Start of Dataset entries

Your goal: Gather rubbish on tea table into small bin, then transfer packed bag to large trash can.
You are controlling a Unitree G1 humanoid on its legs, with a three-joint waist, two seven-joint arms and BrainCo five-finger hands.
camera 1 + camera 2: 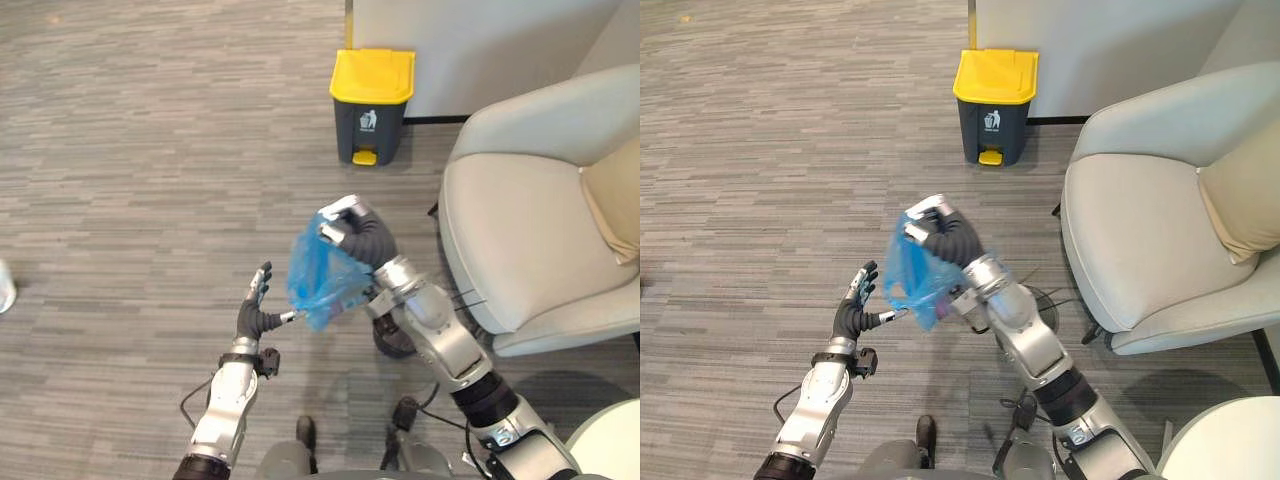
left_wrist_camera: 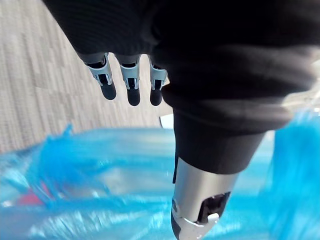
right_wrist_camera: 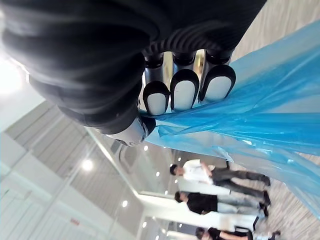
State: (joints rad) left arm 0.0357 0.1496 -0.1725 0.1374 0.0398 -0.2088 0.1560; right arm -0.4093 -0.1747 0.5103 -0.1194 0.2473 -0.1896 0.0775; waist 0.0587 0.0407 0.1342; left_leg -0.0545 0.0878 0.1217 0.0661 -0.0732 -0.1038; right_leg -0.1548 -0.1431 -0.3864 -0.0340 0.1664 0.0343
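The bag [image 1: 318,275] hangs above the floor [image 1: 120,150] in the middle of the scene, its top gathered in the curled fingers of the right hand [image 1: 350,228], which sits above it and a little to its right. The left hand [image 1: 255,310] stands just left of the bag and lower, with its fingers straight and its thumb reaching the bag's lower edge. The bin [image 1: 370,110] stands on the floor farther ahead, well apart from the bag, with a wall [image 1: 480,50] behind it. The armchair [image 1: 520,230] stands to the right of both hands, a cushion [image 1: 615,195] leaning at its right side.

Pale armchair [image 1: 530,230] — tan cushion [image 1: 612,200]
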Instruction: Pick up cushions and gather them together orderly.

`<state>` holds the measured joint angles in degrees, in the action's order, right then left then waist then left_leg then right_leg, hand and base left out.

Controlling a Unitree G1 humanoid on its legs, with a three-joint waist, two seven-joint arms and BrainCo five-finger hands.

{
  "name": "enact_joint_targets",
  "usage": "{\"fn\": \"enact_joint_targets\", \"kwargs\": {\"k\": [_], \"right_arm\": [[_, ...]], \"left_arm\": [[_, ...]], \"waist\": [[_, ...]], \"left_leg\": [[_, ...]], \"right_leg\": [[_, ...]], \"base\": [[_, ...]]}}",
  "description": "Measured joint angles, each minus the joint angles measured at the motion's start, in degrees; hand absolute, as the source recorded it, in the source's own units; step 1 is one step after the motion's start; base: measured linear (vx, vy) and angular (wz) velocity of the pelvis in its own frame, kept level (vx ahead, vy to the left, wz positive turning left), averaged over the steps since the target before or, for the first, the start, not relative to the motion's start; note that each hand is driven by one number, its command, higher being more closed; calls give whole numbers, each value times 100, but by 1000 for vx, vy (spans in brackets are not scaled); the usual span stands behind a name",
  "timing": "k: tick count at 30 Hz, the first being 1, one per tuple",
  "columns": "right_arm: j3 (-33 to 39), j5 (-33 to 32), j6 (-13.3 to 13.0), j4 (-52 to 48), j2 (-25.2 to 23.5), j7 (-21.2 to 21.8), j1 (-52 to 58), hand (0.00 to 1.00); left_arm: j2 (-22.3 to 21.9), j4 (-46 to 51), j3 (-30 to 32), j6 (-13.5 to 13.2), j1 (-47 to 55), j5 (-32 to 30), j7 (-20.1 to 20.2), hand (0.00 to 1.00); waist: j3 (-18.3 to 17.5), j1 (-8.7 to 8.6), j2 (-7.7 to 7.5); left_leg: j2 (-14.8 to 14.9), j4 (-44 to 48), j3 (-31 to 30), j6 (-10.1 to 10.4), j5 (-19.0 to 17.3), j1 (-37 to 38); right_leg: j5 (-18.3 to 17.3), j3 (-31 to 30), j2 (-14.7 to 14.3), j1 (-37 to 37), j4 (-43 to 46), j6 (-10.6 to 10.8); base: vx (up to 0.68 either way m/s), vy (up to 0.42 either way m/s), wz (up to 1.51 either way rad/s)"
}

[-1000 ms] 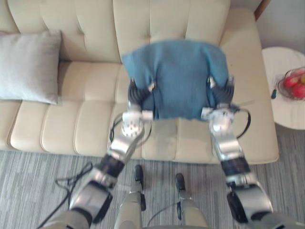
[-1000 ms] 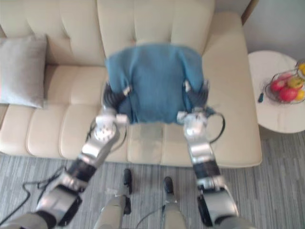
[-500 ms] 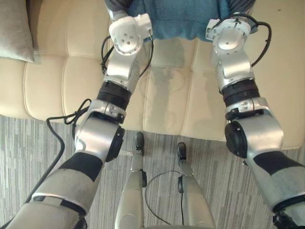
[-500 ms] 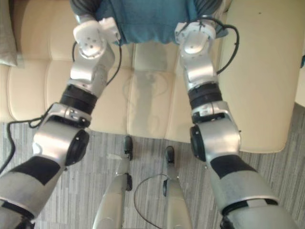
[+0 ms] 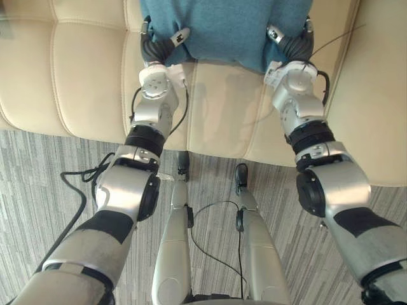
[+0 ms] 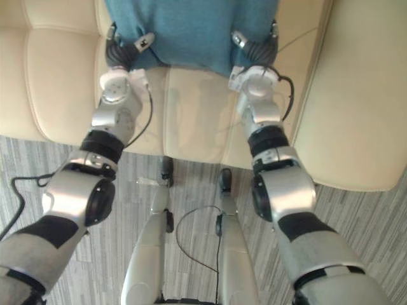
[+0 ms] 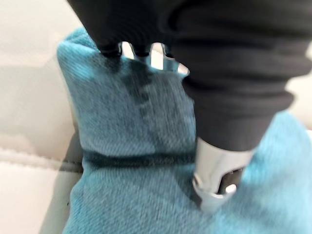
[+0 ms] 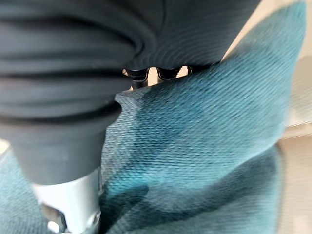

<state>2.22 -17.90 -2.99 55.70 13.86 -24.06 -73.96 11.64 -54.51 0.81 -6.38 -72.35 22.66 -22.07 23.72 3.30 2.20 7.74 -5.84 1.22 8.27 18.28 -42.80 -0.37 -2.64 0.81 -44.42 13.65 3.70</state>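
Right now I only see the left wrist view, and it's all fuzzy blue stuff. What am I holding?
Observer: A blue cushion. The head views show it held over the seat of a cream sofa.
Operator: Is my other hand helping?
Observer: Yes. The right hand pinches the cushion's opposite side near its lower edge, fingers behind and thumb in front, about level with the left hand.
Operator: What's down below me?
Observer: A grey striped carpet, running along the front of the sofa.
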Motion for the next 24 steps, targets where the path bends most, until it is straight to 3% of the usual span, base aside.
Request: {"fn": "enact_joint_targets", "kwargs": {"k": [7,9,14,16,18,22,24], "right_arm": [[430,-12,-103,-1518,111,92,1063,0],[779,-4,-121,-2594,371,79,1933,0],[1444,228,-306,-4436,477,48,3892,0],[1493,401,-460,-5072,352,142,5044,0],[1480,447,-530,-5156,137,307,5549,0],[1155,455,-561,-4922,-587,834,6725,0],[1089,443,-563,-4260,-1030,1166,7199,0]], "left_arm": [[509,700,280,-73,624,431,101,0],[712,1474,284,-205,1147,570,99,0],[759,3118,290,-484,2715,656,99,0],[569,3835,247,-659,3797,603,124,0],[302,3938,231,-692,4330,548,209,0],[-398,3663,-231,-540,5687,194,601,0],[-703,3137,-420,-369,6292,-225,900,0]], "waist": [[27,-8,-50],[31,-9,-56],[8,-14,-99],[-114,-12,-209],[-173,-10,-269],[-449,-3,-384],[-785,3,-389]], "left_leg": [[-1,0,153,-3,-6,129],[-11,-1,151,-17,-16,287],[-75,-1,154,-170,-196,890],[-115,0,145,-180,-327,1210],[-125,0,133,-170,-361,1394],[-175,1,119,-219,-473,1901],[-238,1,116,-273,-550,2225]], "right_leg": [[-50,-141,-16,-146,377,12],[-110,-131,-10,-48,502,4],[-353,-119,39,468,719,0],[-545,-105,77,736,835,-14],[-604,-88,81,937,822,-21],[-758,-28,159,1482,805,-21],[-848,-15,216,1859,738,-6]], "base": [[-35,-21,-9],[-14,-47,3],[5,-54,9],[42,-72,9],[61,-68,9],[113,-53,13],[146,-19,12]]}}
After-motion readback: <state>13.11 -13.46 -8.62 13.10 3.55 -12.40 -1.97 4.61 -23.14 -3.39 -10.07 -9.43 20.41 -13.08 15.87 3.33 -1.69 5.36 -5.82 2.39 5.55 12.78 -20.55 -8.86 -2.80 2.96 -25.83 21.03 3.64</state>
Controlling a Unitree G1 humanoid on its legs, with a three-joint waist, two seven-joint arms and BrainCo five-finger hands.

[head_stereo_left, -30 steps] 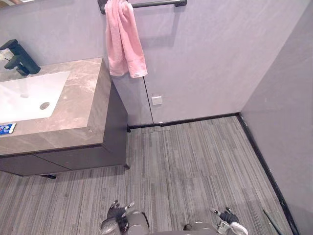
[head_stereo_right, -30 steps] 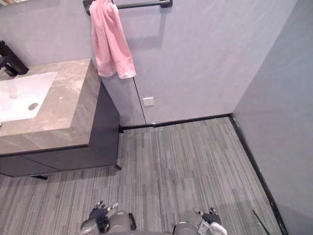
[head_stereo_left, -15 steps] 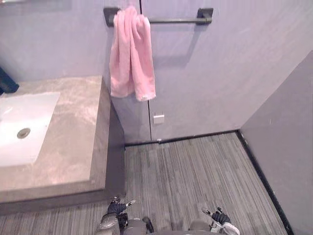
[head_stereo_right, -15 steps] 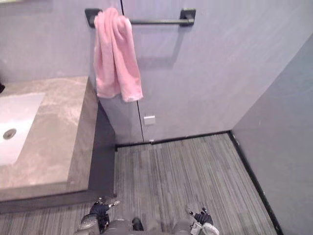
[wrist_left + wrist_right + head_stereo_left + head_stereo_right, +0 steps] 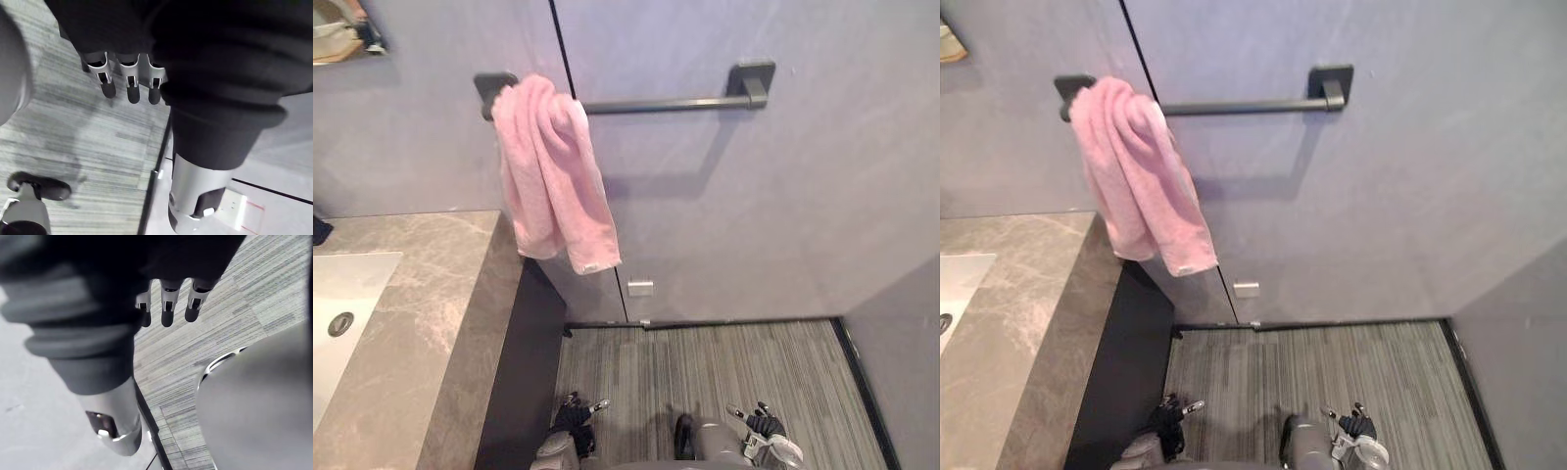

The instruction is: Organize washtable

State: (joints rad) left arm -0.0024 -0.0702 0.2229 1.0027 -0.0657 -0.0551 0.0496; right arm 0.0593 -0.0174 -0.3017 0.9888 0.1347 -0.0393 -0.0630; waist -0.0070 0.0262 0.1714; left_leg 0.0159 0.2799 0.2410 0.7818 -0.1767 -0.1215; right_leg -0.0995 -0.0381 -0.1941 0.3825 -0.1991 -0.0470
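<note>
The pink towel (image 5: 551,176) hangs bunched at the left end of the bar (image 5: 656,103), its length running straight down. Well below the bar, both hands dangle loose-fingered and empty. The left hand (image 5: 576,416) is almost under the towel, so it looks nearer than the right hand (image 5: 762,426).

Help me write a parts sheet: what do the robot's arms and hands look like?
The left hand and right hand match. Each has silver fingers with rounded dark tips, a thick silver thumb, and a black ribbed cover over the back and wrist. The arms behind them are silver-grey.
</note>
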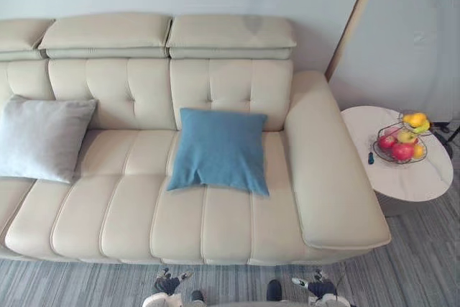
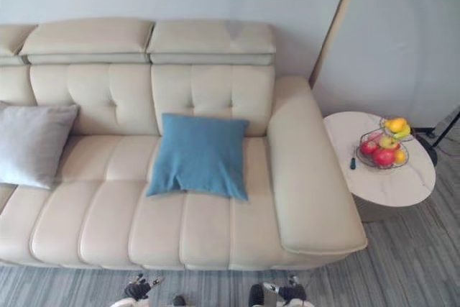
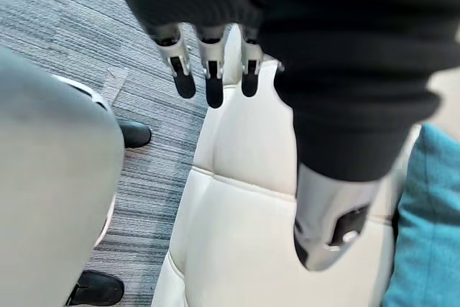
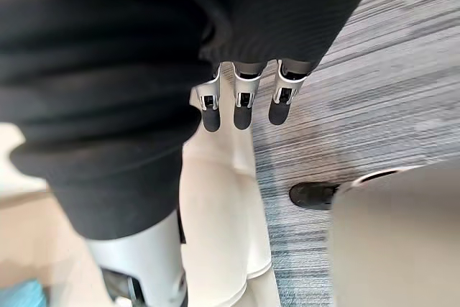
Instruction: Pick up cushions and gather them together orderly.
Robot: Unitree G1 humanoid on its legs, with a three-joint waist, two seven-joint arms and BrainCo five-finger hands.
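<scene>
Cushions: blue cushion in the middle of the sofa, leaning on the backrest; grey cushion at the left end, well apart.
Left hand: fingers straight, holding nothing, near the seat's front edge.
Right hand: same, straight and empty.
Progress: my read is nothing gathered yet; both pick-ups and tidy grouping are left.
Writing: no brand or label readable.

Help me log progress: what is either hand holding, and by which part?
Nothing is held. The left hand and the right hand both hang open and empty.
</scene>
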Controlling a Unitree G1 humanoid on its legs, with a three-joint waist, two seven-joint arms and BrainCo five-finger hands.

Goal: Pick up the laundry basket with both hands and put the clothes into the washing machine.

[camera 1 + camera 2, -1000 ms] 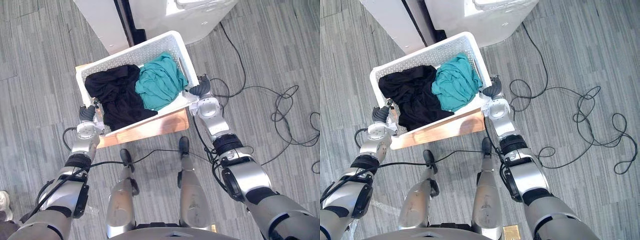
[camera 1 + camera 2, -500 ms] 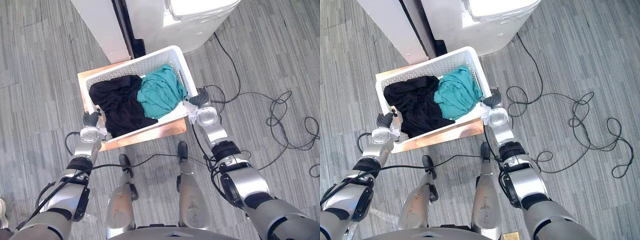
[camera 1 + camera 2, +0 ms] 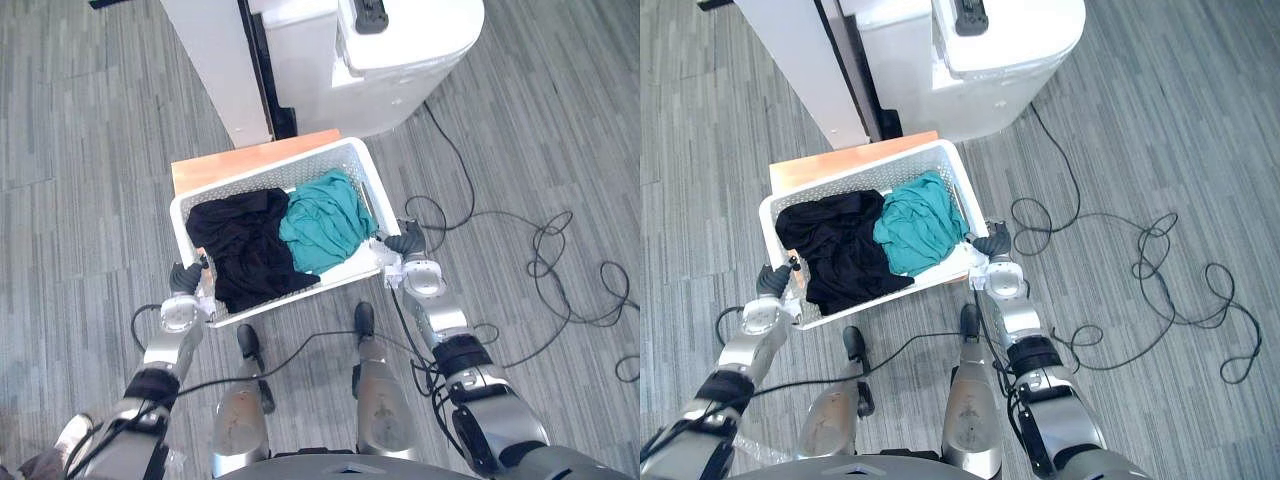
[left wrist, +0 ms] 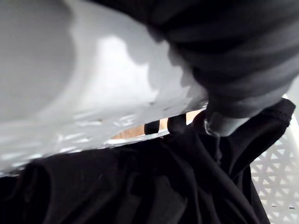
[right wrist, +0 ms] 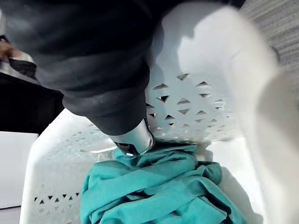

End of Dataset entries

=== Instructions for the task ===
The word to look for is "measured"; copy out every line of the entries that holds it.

=== Reply to the exercise ===
`<state>` holds the measured joint angles in degrees, in the action's order, right then left then waist then left_leg then right_leg, hand and base left out.
  "description": "Measured joint angles, each minus the joint angles measured at the motion's start, in degrees; hand absolute, as the source recorded it, in the source's own units; step 1 is one step after the motion's start; base: measured linear (vx, vy) and angular (wz) velocity of the pelvis in its own frame, kept level (vx ahead, vy to the left, wz positive turning left), averaged over the steps since the target before or, for the first, the start, not relative to the motion's start; note that each hand is driven by one number, its command, higher being more closed; calls give whole numbers, each value times 100, but by 1000 for vx, vy (spans in brackets are not scaled); the usual span stands behind a name",

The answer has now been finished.